There are emotional and mystical themes that can be felt in a Fosse play.  A concept that Fosse includes in many of his works is “det lysande mørket,” or “the illuminating darkness.”  This was the title of Swedish critic Leif Zern’s  book from 2005 on Jon Fosse’s plays.  The phrase itself is an oxymoron and is tied to mysticism; as Norwegian Lutheran Minister Kjell Arnold Nyhus writes in his book on Fosse from 2009, U Alminnelig: Jon Fosse og mystikken. [Un Common: Jon Fosse and Mysticism], it can be helpful to read Fosse’s works in the context of Christianity and the mystic writings of Mester Eckhart.

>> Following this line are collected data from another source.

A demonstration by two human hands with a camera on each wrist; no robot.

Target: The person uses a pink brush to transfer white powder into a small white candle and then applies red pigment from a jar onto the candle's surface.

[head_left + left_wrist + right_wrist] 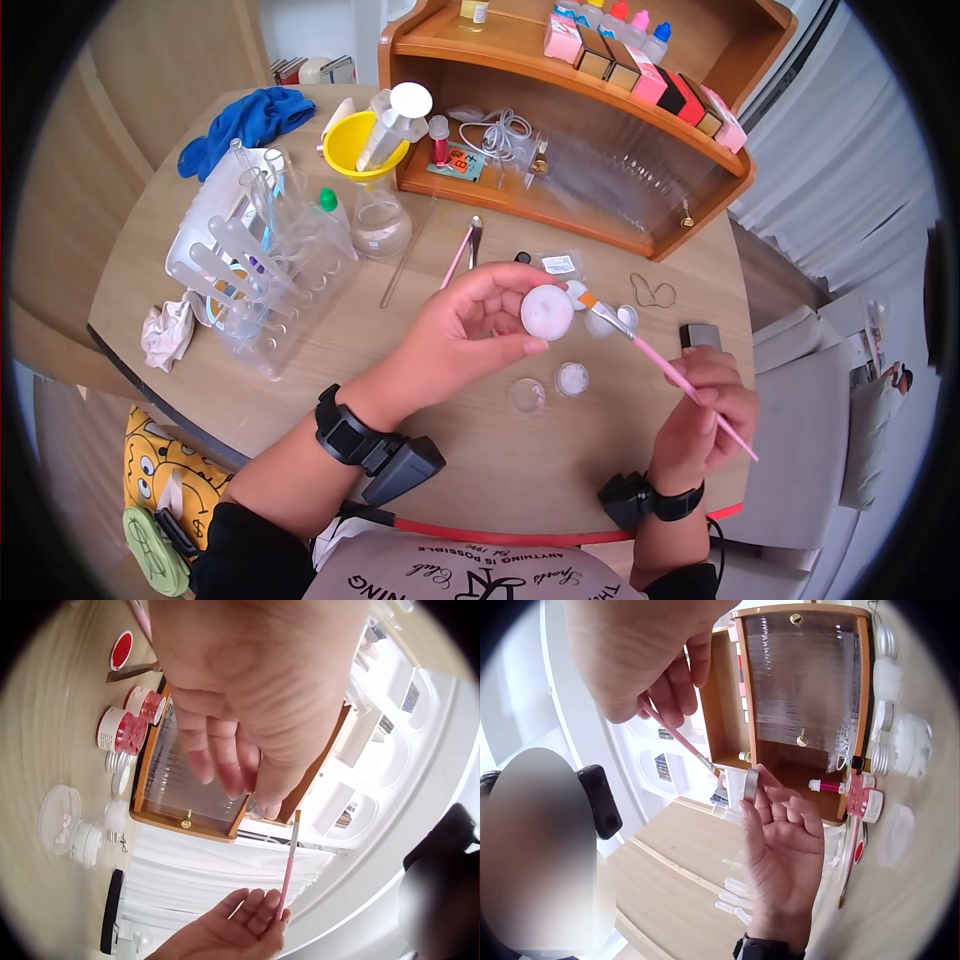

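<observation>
My left hand [455, 325] pinches a small round metal tin [547, 312] by its edge between thumb and fingers, its whitish-pink face turned up toward the head camera. In the right wrist view the tin's silvery side [751, 784] shows. My right hand [705, 410] grips the pink handle of a flat brush [672, 372]. The brush's orange-tipped bristles [589, 300] are just right of the tin, pointing toward it. Below the hands stand a small jar of white pieces [572, 379] and a shallow clear dish [527, 396] with pale bits in it.
Small silver-lidded pots [626, 317] and a dark box [700, 335] lie to the right. At the left stand a test-tube rack [285, 300] and a flask [381, 228] with a yellow funnel [345, 150]. Behind is a wooden cabinet [570, 222]. Two red jars [120, 731] show in the left wrist view.
</observation>
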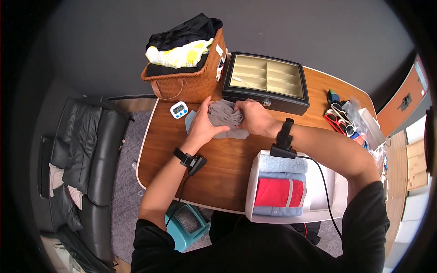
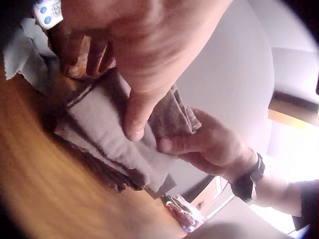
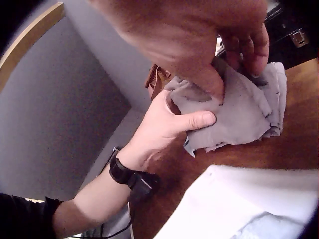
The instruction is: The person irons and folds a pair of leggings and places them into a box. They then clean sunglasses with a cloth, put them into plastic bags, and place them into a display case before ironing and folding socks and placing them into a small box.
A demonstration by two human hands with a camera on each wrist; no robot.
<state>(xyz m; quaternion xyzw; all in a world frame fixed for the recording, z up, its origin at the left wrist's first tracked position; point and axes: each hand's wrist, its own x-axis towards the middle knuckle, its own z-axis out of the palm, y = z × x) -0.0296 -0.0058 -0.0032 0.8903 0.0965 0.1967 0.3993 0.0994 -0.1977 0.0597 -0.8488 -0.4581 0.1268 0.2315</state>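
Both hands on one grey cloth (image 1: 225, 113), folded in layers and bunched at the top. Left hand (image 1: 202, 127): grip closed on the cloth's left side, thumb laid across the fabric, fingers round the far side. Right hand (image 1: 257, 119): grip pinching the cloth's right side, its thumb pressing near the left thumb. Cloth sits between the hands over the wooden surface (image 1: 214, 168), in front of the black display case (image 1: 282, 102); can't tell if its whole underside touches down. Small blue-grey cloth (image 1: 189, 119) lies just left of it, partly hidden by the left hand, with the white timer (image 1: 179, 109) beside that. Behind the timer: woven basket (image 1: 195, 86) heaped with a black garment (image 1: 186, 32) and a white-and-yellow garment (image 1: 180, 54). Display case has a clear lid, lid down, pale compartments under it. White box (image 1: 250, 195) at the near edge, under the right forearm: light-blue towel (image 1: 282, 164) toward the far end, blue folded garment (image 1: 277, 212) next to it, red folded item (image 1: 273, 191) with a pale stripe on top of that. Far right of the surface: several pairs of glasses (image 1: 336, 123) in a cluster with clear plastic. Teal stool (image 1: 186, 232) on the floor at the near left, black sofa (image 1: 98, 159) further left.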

I myself have written about Fosse’s emotional and lyrical qualities in my 2012 dissertation entitled, “A Comparative Study of Selected Plays by Jon Fosse and Henrik Ibsen: Affinity, Affect, and the Altering of Aura.”

Recent Honors

Fosse has now written 15 works of prose, two collections of essays, many songs and lyrical works, 9 children’s books, and over 27 works of drama.

In September of 2010 Fosse received the International Ibsen Award and in 2011 he was awarded the highest honor that could be given to him by the Norwegian State, the privilege to reside in the Honorable Artist Residence, Grotten, in Oslo for the rest of his life.

Kyle Korynta was a 2011-2012 Fulbright Scholar to Norway and is currently a Visiting Lecturer at the University of Washington in the department of Scandinavian Studies.